Washington Editor

Vion Pharmaceuticals Inc. entered agreements under which it will raise $35.2 million in private funding expected to help finance the firm as its two lead drugs move into pivotal trials.

The company plans to sell about 13.6 million shares of common stock at $2.60 per share, and to issue investors warrants to purchase about 3.4 million shares at $3.25 per share for an additional $11 million.

Viron's stock (NASDAQ:VION) closed Tuesday at $2.90, up 19 cents.

Howard Johnson, president and chief financial officer of New Haven, Conn.-based Vion, told BioWorld Today the firm now has the money to push its lead agents, Triapine and Cloretazine. He believes the funding will support the firm into 2006.

"Our objective was to be in pivotal trials for one or both of our products in 2005," he said.

Factoring in the financing, Vion has about $50 million in cash and 52.8 million shares outstanding. Historically, Johnson said, the firm's burn rate has been between $3 million and $3.5 million per quarter. Vion employs 30 people. In a private placement in September, the company raised $11.3 million to help bankroll it through December. (See BioWorld Today, Sept. 11, 2003.)

The firm will release its year-end and fourth-quarter earnings in mid- to late March.

As for its products, the company this week said it stopped enrolling a Phase II study of Triapine as a single agent in prostate cancer patients in order to devote its resources to combination therapy trials. Ten people had been accrued. (See BioWorld Today, Feb. 9, 2003.)

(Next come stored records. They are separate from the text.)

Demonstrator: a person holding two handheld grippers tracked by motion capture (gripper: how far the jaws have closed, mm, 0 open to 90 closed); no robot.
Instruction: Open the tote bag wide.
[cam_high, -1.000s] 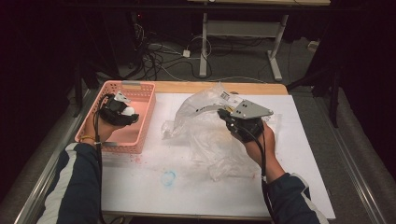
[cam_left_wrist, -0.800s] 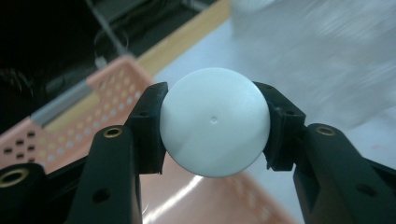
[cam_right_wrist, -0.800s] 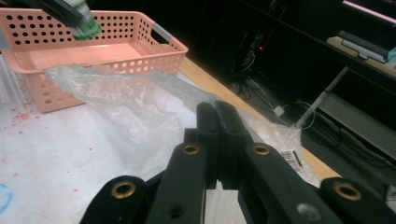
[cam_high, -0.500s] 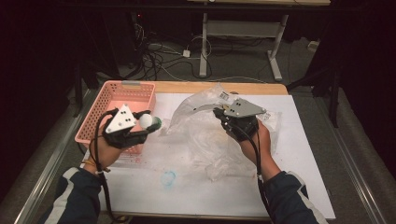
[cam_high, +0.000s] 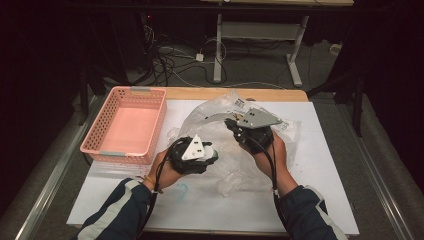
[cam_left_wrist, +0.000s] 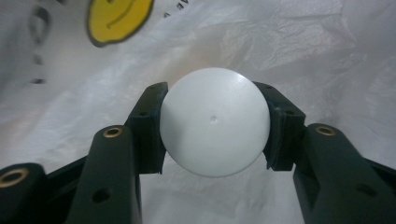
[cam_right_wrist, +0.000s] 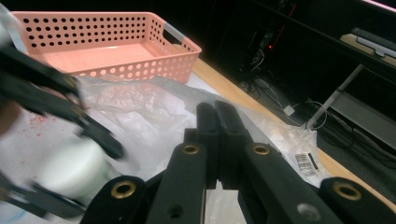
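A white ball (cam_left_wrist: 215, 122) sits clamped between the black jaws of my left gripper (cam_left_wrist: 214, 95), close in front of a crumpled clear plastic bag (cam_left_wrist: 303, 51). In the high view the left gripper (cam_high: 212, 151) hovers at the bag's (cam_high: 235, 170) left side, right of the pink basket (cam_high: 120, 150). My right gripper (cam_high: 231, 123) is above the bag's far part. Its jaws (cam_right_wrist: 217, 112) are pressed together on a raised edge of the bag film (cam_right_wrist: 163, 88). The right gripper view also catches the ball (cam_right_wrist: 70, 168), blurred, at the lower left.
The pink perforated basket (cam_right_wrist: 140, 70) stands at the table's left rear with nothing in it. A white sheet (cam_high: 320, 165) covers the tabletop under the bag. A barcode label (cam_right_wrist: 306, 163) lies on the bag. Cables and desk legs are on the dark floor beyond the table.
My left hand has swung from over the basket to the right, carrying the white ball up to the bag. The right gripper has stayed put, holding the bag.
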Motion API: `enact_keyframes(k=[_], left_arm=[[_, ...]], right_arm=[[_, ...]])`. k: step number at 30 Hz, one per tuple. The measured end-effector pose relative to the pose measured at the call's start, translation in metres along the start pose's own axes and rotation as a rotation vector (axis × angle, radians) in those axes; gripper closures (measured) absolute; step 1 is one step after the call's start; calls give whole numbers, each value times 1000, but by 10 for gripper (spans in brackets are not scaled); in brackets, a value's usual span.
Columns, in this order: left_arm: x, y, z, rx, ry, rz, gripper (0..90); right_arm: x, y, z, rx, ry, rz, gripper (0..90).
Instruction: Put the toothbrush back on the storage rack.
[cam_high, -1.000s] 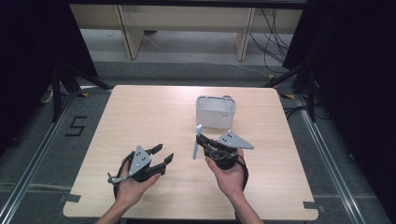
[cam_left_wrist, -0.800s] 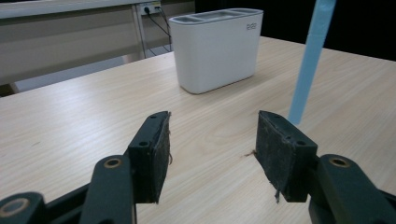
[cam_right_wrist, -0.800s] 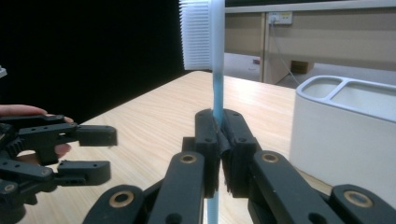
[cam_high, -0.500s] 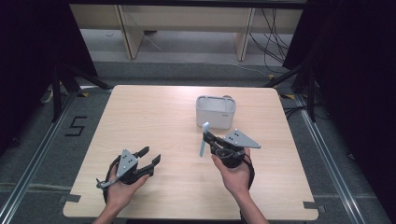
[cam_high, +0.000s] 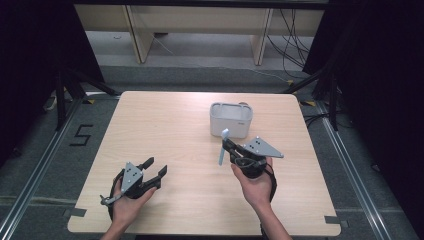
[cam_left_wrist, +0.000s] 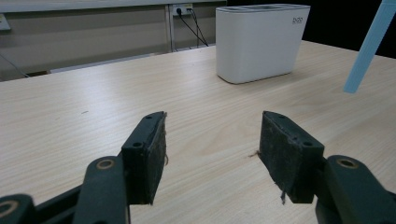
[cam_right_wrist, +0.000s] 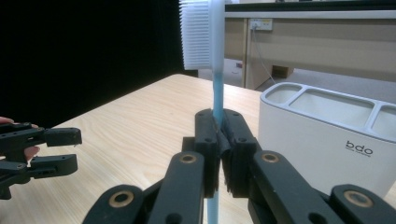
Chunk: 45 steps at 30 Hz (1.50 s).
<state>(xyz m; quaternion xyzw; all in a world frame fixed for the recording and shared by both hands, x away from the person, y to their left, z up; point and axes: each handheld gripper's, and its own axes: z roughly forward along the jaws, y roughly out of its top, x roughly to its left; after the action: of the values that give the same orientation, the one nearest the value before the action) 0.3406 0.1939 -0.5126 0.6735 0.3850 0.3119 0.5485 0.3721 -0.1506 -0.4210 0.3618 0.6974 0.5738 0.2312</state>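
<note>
Right gripper (cam_right_wrist: 218, 140) pinches a light-blue toothbrush (cam_right_wrist: 215, 56) by the handle, bristle head up, just in front of the white compartmented holder (cam_high: 231, 120). Left gripper (cam_high: 150, 172) sits spread and empty, low over the table (cam_high: 165, 130), well apart. Looks like the insertion step: next, flip or lower the brush over a compartment, then release.

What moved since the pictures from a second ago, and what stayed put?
The left gripper slid back toward the person's edge of the table and a little leftward, jaws open and holding nothing. The right gripper drew back slightly from the white holder, keeping its grip on the blue toothbrush, which stands upright, bristles up. The holder sat in the same spot on the table.
</note>
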Motion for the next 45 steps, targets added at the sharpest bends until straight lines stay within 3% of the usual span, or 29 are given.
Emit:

Vion decided to shift its focus to studying Triapine as a combination therapy following release of weak results from a Phase II study of the candidate as a single agent in head and neck cancer patients. Licensed from Yale University, Triapine is an inhibitor of ribonucleotide reductase, an enzyme important for DNA synthesis.

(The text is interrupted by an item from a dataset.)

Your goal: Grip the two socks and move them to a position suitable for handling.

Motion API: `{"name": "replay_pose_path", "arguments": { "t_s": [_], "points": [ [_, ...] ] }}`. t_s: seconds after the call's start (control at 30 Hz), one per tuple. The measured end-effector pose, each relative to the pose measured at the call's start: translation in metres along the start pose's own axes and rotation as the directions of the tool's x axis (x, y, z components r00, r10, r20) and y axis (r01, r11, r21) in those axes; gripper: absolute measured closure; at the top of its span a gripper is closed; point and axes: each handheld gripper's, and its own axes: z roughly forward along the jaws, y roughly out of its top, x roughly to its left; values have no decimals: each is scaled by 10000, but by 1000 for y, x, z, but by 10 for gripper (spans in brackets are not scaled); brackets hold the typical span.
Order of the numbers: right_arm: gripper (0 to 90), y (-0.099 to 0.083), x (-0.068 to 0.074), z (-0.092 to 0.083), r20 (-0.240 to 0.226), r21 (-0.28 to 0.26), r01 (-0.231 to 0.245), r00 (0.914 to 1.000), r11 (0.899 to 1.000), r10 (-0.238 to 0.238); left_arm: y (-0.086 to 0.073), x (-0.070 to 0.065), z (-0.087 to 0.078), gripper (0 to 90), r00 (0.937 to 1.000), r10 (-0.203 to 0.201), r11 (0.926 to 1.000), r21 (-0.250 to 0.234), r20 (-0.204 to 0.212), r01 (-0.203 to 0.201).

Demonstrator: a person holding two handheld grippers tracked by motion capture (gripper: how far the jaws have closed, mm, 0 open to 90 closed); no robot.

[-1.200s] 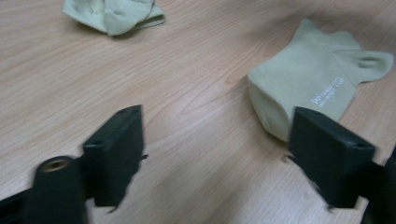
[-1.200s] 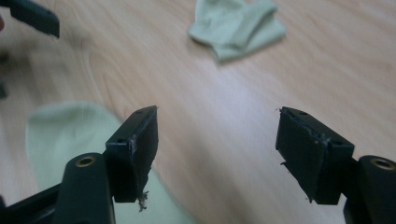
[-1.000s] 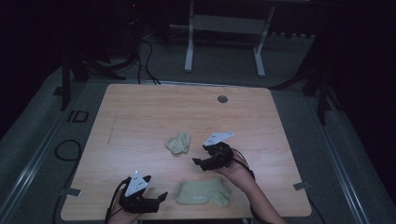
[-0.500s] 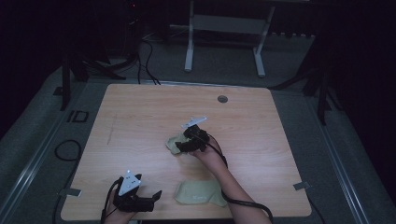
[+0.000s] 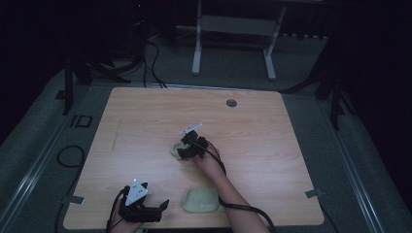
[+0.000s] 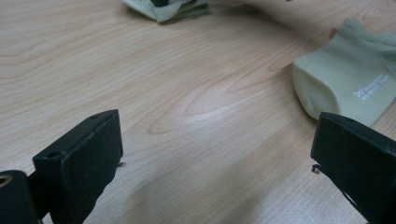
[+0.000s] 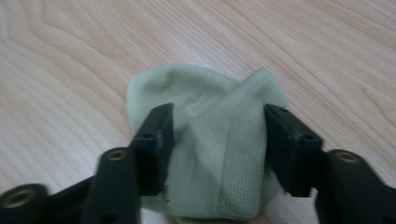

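Note:
Two pale green socks lie on the wooden table. A crumpled sock sits near the middle, with my right gripper lowered over it. Its jaws have just been closing and straddle the bunched fabric, one on each side, without a clear squeeze. A flat sock with small print rests near the front edge. My left gripper lies left of it, jaws wide open over bare wood. The crumpled sock appears at the top of the left gripper view.
A round grommet hole sits near the table's far edge. Behind the table a metal stand rises from the dark floor, and cables trail there. Bare wood spreads to the left, right and back.
My right gripper has moved left and away from the flat sock and come down over the crumpled sock, its jaws narrowing. The left gripper has stayed at the front left.

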Motion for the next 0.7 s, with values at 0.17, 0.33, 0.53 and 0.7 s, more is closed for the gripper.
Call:
{"name": "replay_pose_path", "arguments": {
  "t_s": [0.17,0.33,0.53,0.7],
  "points": [
    [730,-4,2,-2,-492,-300,287,9983,9991,-301,0,1,0,25,10000,-46,10000,4,-37,46],
    [781,0,8,-6,-400,58,842,9957,9964,-839,0,1,1,25,10000,-32,10000,62,31,32],
    [783,-7,-3,-36,-326,-308,860,9957,9958,-870,0,1,1,25,10000,-27,10000,83,51,27],
    [783,-19,-12,-70,-145,-704,921,9955,9933,-933,2,-1,0,25,10000,4,10000,46,65,-4]
  ]
}}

Last May the company initiated two Phase II studies, which remain ongoing, of Triapine in combination with gemcitabine in patients with metastatic or advanced pancreatic cancer and in non-small-cell lung cancer patients. Also, Triapine is being studied in combination with Ara-C in advanced leukemia in a Phase I trial.

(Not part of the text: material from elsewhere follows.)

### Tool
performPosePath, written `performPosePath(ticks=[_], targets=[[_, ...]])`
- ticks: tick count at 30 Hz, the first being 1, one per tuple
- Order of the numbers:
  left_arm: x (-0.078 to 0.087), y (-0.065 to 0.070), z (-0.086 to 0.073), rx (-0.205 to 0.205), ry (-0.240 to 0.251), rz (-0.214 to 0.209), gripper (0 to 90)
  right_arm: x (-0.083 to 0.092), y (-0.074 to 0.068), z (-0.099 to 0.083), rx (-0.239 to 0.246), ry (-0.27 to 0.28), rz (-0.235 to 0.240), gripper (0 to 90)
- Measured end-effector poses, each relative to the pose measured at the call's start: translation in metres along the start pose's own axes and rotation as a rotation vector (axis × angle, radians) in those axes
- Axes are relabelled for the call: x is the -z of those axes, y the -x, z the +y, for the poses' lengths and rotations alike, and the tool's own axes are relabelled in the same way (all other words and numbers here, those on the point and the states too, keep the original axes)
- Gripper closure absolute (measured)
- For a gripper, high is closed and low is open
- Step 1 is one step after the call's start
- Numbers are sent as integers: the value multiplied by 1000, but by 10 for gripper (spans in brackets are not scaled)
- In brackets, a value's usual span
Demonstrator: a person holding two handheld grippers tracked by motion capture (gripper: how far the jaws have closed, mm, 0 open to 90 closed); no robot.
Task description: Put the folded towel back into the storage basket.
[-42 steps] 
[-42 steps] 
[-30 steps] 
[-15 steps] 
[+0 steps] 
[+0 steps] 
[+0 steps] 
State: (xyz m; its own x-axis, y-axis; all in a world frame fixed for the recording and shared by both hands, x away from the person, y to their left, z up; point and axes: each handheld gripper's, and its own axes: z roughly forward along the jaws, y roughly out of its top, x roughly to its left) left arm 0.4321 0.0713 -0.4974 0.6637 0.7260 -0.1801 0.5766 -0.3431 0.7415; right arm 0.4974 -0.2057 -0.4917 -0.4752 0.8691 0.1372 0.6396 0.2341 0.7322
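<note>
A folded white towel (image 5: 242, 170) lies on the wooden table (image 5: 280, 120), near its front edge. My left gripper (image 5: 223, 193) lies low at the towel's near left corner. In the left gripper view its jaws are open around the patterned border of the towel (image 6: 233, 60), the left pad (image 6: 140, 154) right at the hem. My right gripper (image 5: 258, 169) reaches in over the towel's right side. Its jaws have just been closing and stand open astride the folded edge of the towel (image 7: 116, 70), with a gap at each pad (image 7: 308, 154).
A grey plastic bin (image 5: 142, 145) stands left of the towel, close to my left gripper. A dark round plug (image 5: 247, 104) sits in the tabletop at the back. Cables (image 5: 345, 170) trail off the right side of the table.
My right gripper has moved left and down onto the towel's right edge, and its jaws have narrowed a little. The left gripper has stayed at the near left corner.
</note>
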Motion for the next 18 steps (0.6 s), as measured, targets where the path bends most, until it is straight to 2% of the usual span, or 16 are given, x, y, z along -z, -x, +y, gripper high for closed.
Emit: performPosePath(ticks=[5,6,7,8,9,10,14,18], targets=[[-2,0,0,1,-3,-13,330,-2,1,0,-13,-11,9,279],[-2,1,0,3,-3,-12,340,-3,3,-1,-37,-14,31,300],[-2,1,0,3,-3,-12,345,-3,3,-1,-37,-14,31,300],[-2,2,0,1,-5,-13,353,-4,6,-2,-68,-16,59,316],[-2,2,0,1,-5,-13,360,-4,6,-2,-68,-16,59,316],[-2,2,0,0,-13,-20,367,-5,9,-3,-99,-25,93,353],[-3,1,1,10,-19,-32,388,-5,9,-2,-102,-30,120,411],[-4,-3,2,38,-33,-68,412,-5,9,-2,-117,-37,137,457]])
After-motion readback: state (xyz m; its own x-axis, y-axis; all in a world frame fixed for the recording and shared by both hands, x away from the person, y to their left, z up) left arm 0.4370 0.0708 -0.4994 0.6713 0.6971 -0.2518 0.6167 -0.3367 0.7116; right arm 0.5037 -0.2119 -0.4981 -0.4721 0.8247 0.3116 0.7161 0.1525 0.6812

Behind Triapine, Vion is developing Cloretazine (also called VNP40101M), a sulfonyl hydrazine prodrug also licensed from Yale. Cloretazine has been studied as a single agent in Phase I trials in solid tumors and in advanced leukemia. The drug also is being studied in combination with Ara-C in advanced leukemia. Vion plans to begin Phase II trials in leukemia and solid tumors this year.

Johnson said the company is open to the idea of partnering its products.

In preclinical trials, Vion is looking at Tapet, a modified Salmonella vector used to deliver cancer agents directly to tumors, and KS119, a hypoxia-selective compound from the sulfonyl hydrazine class. The company has an option to license several heterocyclic hydrazones that have demonstrated potent antitumor activity in preclinical studies.

Rodman & Renshaw Inc., of New York, acted as the placement agent for the transaction. Vion will pay certain cash fees and will issue Rodman & Renshaw a warrant to purchase 300,000 shares of common stock at $3.24 per share, Vion said.